善悪二神論の論理的優位性

  • 善悪二神論*1は、神義論*2の問題を生じさせない点で、唯一神*3よりも世界の説明として優れている。
  • 善悪二神論は、自由意志の問題*4についてもすっきりした回答を与える。すなわち、善なる神と悪なる神の勢力の拮抗が世界に複数の選択肢を生み出し、人間はその選択肢の中で自由意志で自らの行動を決定するものと理解できる。
  • 善悪二神論の立場からは、天国や地獄の意義、終末における救済の意味も明快である。天国は善なる神に従ったものが死後行く場であり、地獄は悪なる神に従ったものが死後行く場である。終末は、善なる神の悪なる神に対する最終的な勝利である。
  • こうして考えると、キリスト教神学の論点の多くは、ゾロアスター教の概念を唯一神論に無理やり導入した結果生じた矛盾に由来するものであることが分かる。
  • 善悪二神論の難点は、「なぜ人間は悪なる神ではなく善なる神に従うべきか」を確証できないことである。善悪二神論においては善なる神の勝利は必然ではなく、闘争の結果勝ち取られるべき目標である。もし悪なる神が勝利したらどうなるのか?善なる神に従った人々はみな地獄に落ちてしまうのではないか?

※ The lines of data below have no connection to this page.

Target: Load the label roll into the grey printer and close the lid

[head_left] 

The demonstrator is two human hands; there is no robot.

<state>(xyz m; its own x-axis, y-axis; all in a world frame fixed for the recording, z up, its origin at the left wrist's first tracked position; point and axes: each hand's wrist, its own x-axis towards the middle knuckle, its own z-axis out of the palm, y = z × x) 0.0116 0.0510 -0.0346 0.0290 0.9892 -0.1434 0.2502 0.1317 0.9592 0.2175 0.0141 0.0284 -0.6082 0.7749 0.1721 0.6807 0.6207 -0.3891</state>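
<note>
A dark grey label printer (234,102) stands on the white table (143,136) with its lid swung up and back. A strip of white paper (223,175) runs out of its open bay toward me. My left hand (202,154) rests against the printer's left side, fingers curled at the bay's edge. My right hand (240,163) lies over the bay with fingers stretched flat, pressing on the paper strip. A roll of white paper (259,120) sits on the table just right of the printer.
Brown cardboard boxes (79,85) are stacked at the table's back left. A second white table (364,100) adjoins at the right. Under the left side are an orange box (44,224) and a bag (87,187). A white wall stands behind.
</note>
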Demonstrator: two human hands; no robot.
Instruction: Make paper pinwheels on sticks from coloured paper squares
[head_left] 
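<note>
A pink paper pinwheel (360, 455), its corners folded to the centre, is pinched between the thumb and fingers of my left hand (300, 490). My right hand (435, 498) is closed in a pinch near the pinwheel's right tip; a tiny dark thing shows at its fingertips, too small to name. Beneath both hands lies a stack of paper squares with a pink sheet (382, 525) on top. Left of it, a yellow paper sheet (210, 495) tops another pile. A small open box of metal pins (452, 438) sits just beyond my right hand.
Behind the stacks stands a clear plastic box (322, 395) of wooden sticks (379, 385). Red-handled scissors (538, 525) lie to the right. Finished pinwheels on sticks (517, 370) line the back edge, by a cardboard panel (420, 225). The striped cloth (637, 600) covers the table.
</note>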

*1:世界は善なる神と悪なる神との抗争の場であるという考え方。ゾロアスター教が典型。

*2:「神が全知全能であるなら、どうして世界に悪があるのか」を説明するための議論。

*3:ここでは、キリスト教ユダヤ教イスラム教のような、世界は全知全能の唯一神が創造し、コントロールするという考え方のこと。なお、唯一神論という言葉は、キリスト教において三位一体説を否定する立場を指すものとして使われることもある。

*4:ここでは、神が予め全てを決定するのであれば、人間には自由な意思は認められないのではないかという問題。